Men who reported that they had used a condom more than once in the past year had a higher risk of HIV infection than men who said they never used a condom or had used one only once (OR, 1.88; 95% CI, 1.55-2.28). Table 3 examines in more detail the relationship between condom use and HIV status. A large proportion of men said they had never used a condom in their lifetime (43.4%), and HIV seroprevalence was lowest for this group (13.9%). Men who reported that they used condoms occasionally or often had a higher prevalence of HIV infection (25.7%). Only a small minority of men reported that they had always used condoms in the past year (5.7%).
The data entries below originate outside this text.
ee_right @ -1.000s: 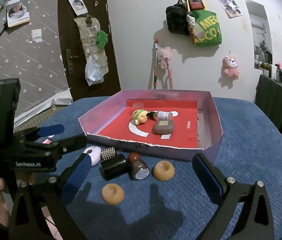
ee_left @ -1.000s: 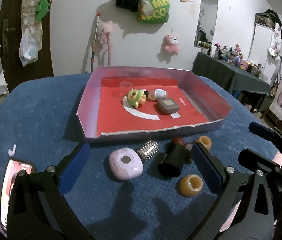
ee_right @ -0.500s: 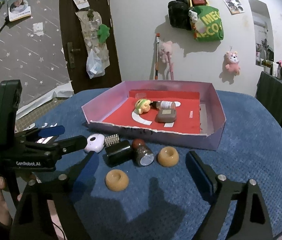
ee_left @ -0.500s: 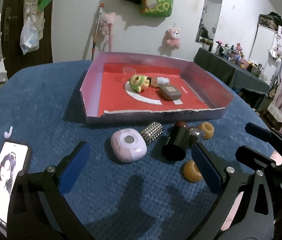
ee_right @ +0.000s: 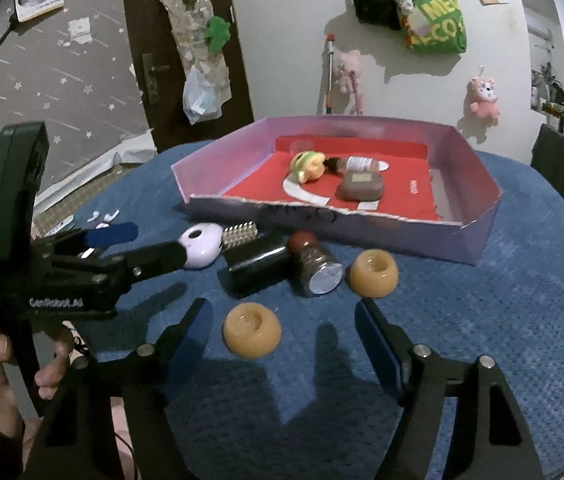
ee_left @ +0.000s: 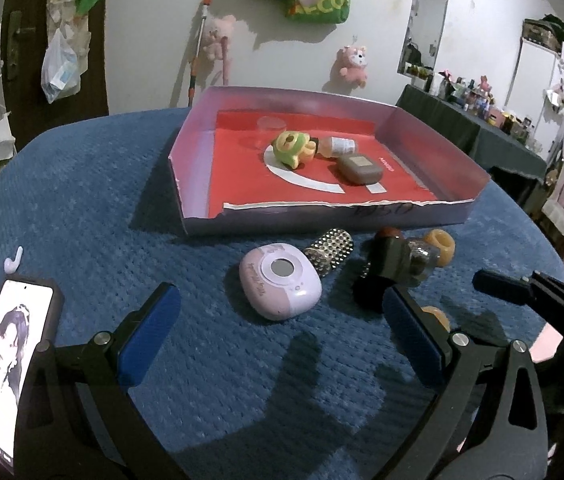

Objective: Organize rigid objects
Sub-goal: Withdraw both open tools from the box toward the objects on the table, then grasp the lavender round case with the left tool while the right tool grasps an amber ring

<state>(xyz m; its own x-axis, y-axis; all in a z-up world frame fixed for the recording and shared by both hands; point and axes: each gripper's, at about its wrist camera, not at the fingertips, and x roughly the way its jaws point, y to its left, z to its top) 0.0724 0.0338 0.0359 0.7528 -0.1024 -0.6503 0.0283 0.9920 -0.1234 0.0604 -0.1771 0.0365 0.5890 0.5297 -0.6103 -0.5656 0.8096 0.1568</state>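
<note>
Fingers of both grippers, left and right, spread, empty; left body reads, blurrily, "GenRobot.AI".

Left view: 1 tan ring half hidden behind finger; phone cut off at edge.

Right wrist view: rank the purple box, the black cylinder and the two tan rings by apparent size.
1. purple box
2. black cylinder
3. near tan ring and far tan ring: alike; nearness enlarges the front one, so unranked.
</note>
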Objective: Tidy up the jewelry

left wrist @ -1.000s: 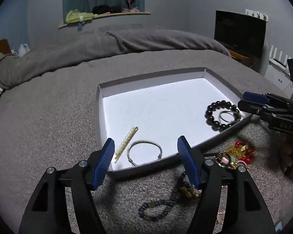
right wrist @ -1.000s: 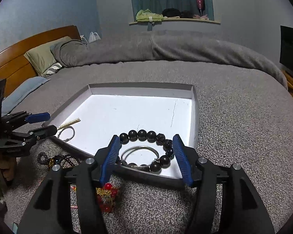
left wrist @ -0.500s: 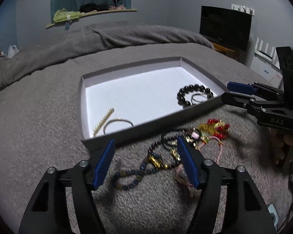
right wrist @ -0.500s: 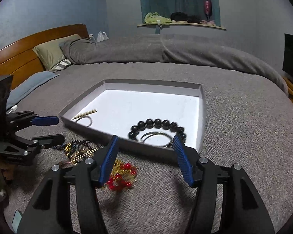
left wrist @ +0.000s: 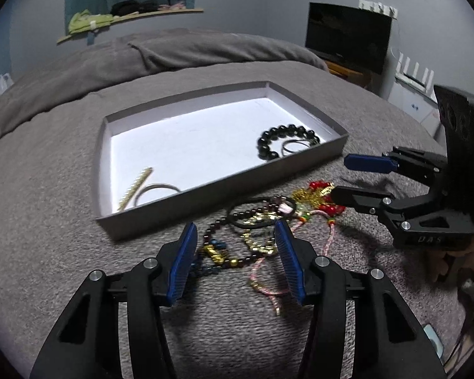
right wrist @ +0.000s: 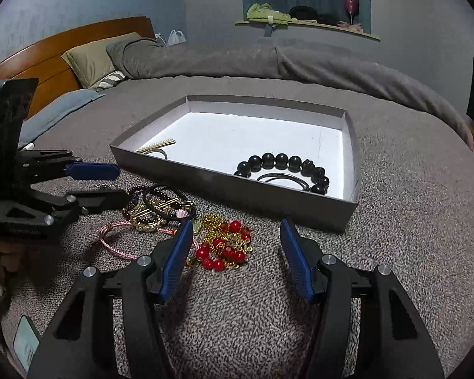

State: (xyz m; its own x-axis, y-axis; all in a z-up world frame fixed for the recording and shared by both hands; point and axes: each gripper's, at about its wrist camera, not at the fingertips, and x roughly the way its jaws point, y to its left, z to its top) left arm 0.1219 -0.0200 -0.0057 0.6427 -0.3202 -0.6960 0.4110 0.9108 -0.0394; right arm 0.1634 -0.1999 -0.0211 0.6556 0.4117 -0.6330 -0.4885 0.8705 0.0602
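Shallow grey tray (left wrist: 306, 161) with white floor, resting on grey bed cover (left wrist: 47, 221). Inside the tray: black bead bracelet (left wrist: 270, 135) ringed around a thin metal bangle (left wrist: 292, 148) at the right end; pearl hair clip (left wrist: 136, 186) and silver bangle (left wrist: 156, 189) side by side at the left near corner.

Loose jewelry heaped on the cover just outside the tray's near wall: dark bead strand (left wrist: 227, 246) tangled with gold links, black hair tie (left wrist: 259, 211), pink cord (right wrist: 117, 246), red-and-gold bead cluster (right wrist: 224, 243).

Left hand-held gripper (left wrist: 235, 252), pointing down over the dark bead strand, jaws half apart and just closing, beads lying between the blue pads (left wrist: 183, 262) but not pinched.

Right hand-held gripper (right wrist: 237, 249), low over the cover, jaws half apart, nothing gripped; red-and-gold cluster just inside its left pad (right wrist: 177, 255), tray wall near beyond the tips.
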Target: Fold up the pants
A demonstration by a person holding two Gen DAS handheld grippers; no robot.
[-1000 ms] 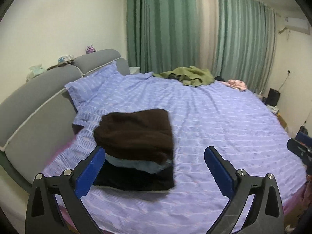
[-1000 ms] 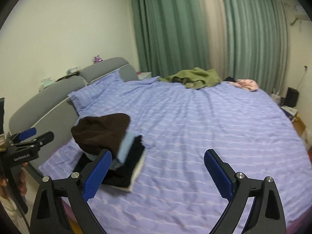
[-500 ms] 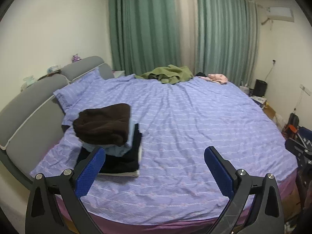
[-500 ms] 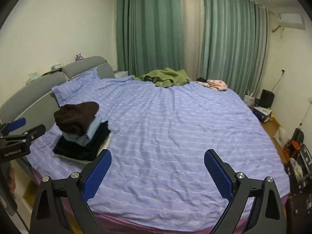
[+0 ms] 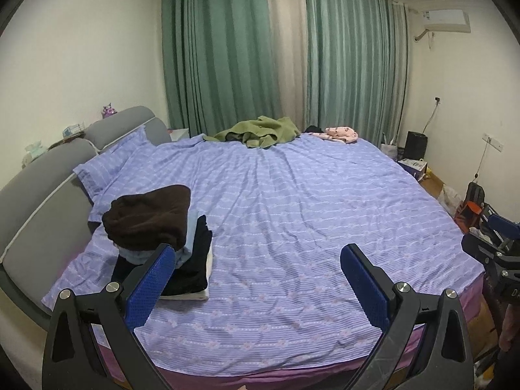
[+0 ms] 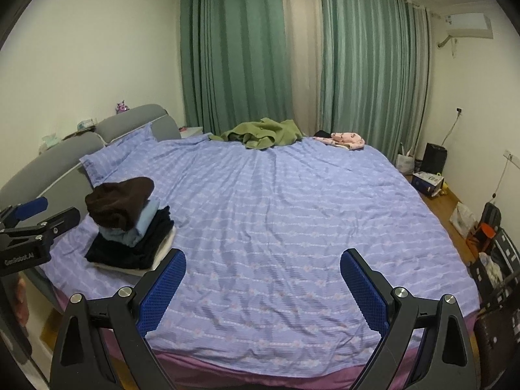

Young Men Under 23 Years of Age
Because of the steep rise in prevalent HIV infection with age, we examined separately the youngest group of men in this cohort. There were 571 men 18-22 years old, of whom 43 (7.53%) were HIV positive. As noted, within this age group, the unadjusted increment in risk with age was about two-fold per year of age. Risk factors identified in the bivariate analysis resembled those for the entire group of men. The largest odds ratios found were for genital ulcer (OR, 11.64; 95% CI, 4.90-30.78) and cash for sex (OR, 6.16; 95% CI, 3.15-12.04). Young men did not report more risk behavior than the group as a whole and were less likely to pay for sex or frequent beerhalls. Compared with the whole group, a larger proportion reported that they always used condoms (n = 54, 9.5%). Condom use in the past year was associated with HIV infection (OR, 3.81; 95% CI, 1.79-8.09).
Table 4 presents the results of the multivariate analysis. The models presented include only those variables that were significant, independent predictors of HIV seropositivity. Reported odds ratios are adjusted for the other variables included in each model.
Most of the risk factors identified in the bivariate analysis remained independent risk factors for prevalent HIV infection when adjusted for other risk factors in the multivariate model.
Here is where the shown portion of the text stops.